Maintaining or bringing forward the deadline would limit immediate US exposure to further attacks but risk leaving behind some of the roughly 1,500 US citizens still in Afghanistan, many of whom are outside of Kabul and have no good way to reach the airport. Extending the operation may offer a better chance of reaching these people, as well evacuating more of the tens of thousands of Afghans eligible for Special Immigrant Visas, but it comes with the increased risk of terrorist attacks and US deaths in the coming days.

The administration has indicated it will stick to the 31 August deadline, at least for now, meaning that at least some Americans will probably remain once US forces depart. These people face grave risks, and if they are harmed by either by the Taliban or by terrorist groups operating in the country that could set Biden back politically, threatening a wave in the 2022 midterm elections that would stop Biden's legislative agenda and could cost Democrats control of Congress for years.

For now, at least, this hasn't happened, leaving Biden damaged but still in a position to achieve his domestic goals. In fact, the president and his party are under even greater pressure now to deliver on things like the bipartisan infrastructure bill worth $1.2 trillion (of which $550 billion is new money) and the $3.5 trillion social spending package. The White House sees both as potential wins that could attract the support of a majority of voters, including many independents, if not always a bipartisan group of lawmakers. It hopes to appeal to moderate-leaning segments of the electorate that went for Biden in 2020.
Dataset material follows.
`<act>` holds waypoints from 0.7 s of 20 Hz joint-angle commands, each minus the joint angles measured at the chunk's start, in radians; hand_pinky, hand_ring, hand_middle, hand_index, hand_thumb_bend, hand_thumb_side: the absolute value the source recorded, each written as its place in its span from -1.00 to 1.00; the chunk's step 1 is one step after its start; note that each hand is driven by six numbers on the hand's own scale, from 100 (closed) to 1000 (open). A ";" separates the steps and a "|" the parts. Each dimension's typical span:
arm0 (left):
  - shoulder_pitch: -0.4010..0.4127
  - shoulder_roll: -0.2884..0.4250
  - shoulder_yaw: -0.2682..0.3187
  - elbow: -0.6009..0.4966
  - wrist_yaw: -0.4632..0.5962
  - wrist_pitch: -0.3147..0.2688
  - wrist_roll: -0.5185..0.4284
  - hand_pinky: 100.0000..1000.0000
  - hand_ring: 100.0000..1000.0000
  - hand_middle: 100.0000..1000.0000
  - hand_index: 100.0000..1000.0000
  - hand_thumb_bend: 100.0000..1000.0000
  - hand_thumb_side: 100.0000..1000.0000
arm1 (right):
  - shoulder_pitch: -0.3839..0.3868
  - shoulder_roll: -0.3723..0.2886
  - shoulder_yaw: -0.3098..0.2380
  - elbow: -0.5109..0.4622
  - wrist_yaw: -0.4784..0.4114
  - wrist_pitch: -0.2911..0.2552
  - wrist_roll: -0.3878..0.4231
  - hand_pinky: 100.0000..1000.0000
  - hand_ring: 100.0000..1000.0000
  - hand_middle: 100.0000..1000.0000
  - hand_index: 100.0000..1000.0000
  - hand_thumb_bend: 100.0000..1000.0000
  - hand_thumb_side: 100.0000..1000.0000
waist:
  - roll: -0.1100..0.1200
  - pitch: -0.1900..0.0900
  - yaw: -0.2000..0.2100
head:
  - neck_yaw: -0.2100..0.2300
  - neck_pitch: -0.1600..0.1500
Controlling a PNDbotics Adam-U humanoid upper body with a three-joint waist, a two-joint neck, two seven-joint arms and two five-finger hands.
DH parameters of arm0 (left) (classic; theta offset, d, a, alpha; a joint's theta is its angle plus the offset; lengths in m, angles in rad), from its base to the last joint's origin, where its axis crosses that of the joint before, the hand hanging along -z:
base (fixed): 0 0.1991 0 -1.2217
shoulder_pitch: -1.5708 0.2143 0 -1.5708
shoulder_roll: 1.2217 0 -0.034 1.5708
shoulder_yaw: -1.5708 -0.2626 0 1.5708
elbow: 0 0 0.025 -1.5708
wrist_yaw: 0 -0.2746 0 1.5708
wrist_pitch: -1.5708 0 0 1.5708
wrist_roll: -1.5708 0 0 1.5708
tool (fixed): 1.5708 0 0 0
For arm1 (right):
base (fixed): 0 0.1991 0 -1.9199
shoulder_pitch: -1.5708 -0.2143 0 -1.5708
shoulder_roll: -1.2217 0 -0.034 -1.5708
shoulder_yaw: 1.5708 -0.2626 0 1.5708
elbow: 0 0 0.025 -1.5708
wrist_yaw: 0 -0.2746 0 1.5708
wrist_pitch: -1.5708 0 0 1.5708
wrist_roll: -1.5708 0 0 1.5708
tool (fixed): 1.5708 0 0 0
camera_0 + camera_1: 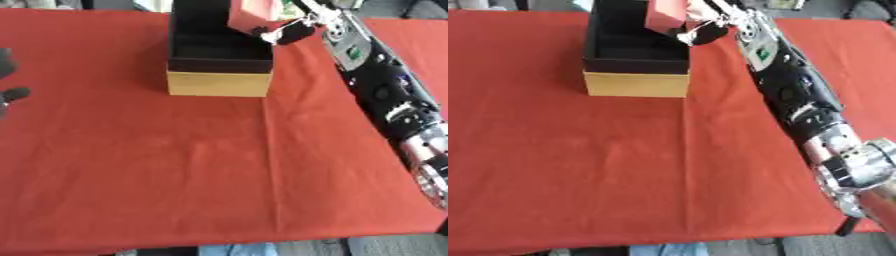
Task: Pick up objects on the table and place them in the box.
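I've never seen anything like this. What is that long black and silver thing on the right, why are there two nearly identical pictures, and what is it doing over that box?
Both pictures come from one stereo camera in a humanoid robot's head, looking down: a left eye view and a right eye view of the same moment. The black and silver thing is the robot's right arm, reaching across a table under a red cloth. Its right hand has fingers curled on a red block and holds it above the box, which is tan outside and black inside, open at the top. The left hand shows only as dark fingers at the left edge of the left eye view. Nothing else lies loose on the cloth here.
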 commanded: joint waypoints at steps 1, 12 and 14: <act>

Though some Democratic lawmakers in Congress have loudly criticized Biden's handling of the Afghanistan withdrawal, a rift is unlikely to develop between the party and the White House. Democrats will remain united on domestic agenda items because they realize that all of them — even members who advocate a different approach to Afghanistan — are bound at the hip and will succeed or fail together in next year's midterm elections.

The 2022 midterms are even more important now for Dems given that perceptions of Biden's competence and foreign policy experience, traditionally his main strengths, have been tarnished by the COVID resurgence and now the Afghan withdrawal. The president and his allies must present voters with a reason they deserve to stay in power. In the absence of major wins, a rehash of their 2020 "the adults are back in charge" message is likely to fall flat the next time they face voters.

Democrats can point to a successful if slower than expected vaccination effort as a major achievement, but the core themes of competence and steady-if-quiet progress will need to be accompanied by major domestic achievements to capture voters' attention. The long, dark tunnel created by the pandemic has darkened further following recent events in Afghanistan, and Biden must show there is an ever-brighter light at the end to keep the public with him.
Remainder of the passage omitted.